ACTIVITY | The listing must be copied out in full and exactly; no images go with it.

** Opening DATA EXCERPT block **

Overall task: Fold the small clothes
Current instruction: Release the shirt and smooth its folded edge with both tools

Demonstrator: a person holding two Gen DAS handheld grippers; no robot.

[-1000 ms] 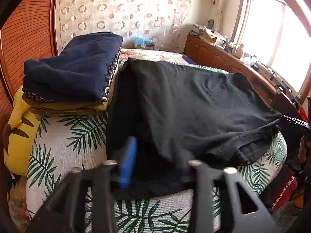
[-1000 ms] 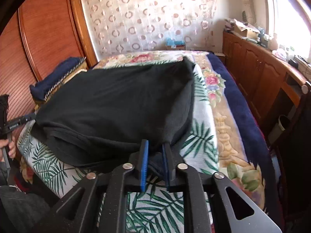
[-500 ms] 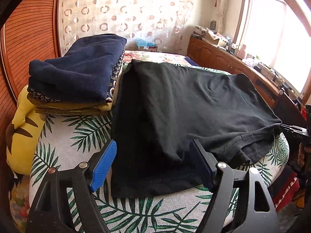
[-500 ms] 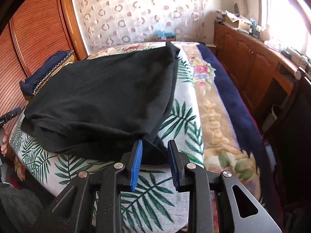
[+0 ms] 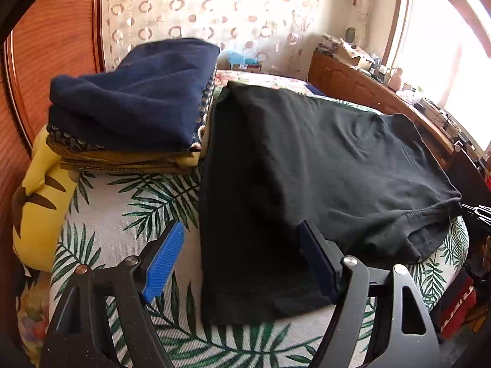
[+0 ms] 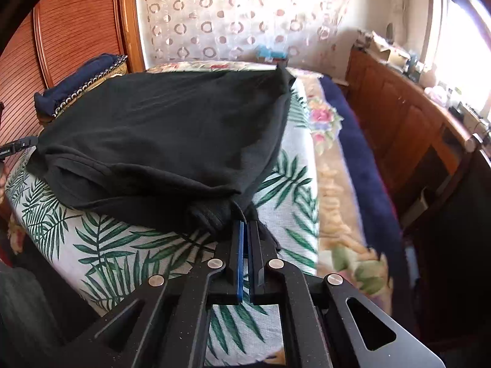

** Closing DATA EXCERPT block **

SOLUTION TO THE EXERCISE |
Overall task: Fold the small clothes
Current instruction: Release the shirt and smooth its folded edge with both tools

Demonstrator: a person holding two Gen DAS handheld grippers; no robot.

[-1000 ms] 
[-1000 ms] 
[-500 ms] 
[-500 ms] 
[+0 ms] 
[+0 ms] 

Now the exercise is complete.